┌─ COLLECTED DATA
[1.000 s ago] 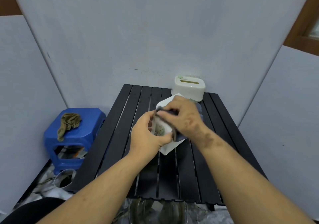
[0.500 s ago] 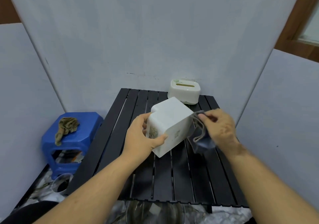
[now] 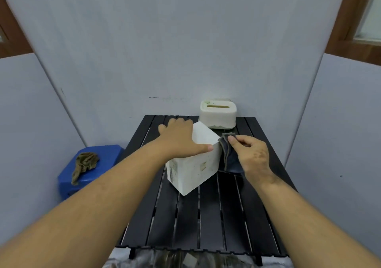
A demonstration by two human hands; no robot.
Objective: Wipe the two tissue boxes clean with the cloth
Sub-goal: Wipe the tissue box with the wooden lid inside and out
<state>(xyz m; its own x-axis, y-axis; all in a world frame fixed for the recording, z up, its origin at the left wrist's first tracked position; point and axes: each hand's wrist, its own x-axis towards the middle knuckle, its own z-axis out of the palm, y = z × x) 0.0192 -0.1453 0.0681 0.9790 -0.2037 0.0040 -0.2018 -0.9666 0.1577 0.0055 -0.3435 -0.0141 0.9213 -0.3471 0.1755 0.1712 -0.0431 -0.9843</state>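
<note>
A white tissue box (image 3: 193, 168) stands on the black slatted table (image 3: 206, 222), its near side speckled with small marks. My left hand (image 3: 179, 139) lies across its top, fingers spread and thumb along the front top edge. My right hand (image 3: 251, 154) pinches a folded dark grey cloth (image 3: 228, 154) against the box's right side. A second, cream tissue box (image 3: 218, 114) with a slot in its lid stands at the table's back edge by the wall.
A blue plastic stool (image 3: 90, 170) stands left of the table with an olive rag (image 3: 84, 164) draped on it. Grey panels close in the table on the left, back and right. Crumpled plastic lies under the table's front edge.
The white box went from being held tilted in my left hand to standing on the table. My left hand shifted onto its top. My right hand with the cloth moved to the box's right side.
</note>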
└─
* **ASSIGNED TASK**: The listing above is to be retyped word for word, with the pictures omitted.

* **WRITTEN RESPONSE**:
[1.000 s ago] 
[0.500 s ago] 
[now] 
A demonstration by two human hands; no robot.
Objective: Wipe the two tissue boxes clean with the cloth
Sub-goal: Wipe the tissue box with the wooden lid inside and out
<state>(xyz m; its own x-axis, y-axis; all in a world frame fixed for the recording, z up, its origin at the left wrist's first tracked position; point and axes: each hand's wrist, its own x-axis towards the middle knuckle, its own z-axis out of the palm, y = z × x) 0.0192 -0.1453 0.0681 0.9790 -0.2037 0.0040 -0.2018 -0.9666 0.1577 0.0055 -0.3435 -0.0141 0.9213 -0.3471 0.1755 0.1712 -0.0431 -0.9843</state>
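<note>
A white tissue box (image 3: 193, 168) stands on the black slatted table (image 3: 206, 222), its near side speckled with small marks. My left hand (image 3: 179, 139) lies across its top, fingers spread and thumb along the front top edge. My right hand (image 3: 251, 154) pinches a folded dark grey cloth (image 3: 228, 154) against the box's right side. A second, cream tissue box (image 3: 218, 114) with a slot in its lid stands at the table's back edge by the wall.
A blue plastic stool (image 3: 90, 170) stands left of the table with an olive rag (image 3: 84, 164) draped on it. Grey panels close in the table on the left, back and right. Crumpled plastic lies under the table's front edge.
The white box went from being held tilted in my left hand to standing on the table. My left hand shifted onto its top. My right hand with the cloth moved to the box's right side.
</note>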

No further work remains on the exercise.